Primary kidney involvement is common with coronavirus infection and is associated with significantly increased mortality. The recognition of AKI, CKD, and urgent-start KRT as major risk factors for mortality in coronavirus-infected patients are important steps in reducing future mortality and long-term morbidity in hospitalized patients with coronavirus infection.

摘要

目的

对 SARS、MERS 和 COVID-19 这三种最近的大流行与潜在致命性急性呼吸窘迫综合征(ARDS)相关的与肾脏相关的结局进行了荟萃分析和系统评价。

方法

对截至 2020 年 6 月 16 日所有已发表的研究进行了检索。
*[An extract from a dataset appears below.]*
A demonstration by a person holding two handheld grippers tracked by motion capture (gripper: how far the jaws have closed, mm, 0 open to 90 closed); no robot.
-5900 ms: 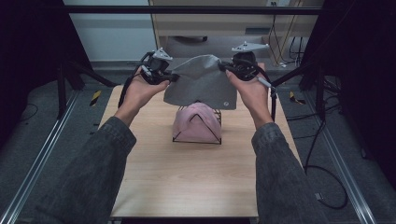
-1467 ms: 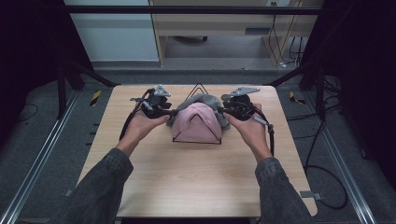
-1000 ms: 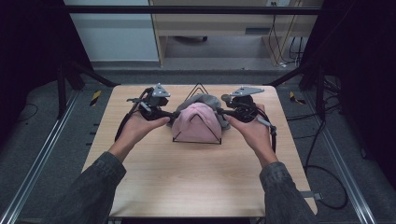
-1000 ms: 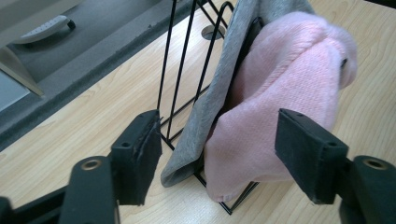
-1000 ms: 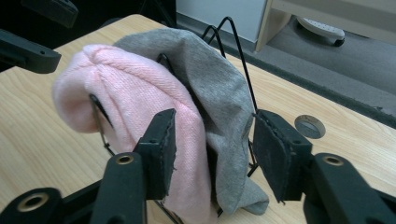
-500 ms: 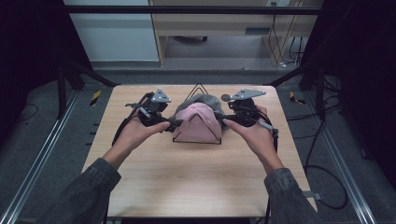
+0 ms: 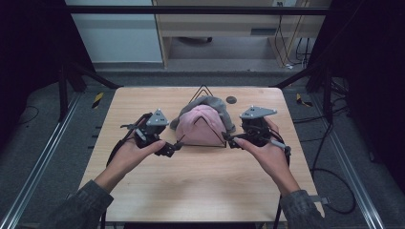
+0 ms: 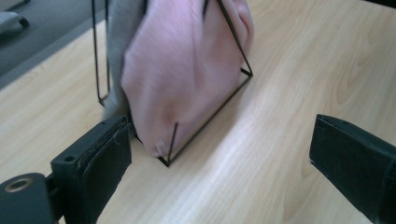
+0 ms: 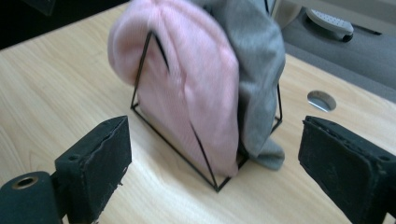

评估了急性和慢性肾脏事件的发生率/患病率和死亡率风险,研究了病毒在已有血液透析患者中的流行情况和死亡率。

结果

共纳入了 58 项涉及三种冠状病毒感染的 13452 例住院患者的合格研究。新发急性肾损伤(AKI)的报告发生率为 12.5%(95%CI:7.6%-18.3%)。AKI 显著增加了冠状病毒感染患者的死亡风险(OR=5.75,95%CI 3.75-8.77,<0.00001)。紧急开始肾脏替代治疗(紧急开始 KRT)的总体使用率为 8.9%(95%CI:5.0%-13.8%),接受紧急开始 KRT 的患者死亡率更高(OR=3.43,95%CI 2.02-5.85,<0.00001)。已知患有慢性肾脏病(CKD)的患者死亡率高于无 CKD 的患者(OR=1.97,95%CI 1.56-2.49,<0.00001)。在有流行病史的血液透析患者中,冠状病毒感染的发生率为 7.7%(95%CI:4.9%-11.1%),总死亡率为 26.2%(95%CI:20.6%-32.6%)。

结论

冠状病毒感染常伴有原发性肾脏受累,并显著增加死亡率。认识到 AKI、CKD 和紧急开始 KRT 是冠状病毒感染患者死亡的主要危险因素,是降低冠状病毒感染住院患者未来死亡率和长期发病率的重要步骤。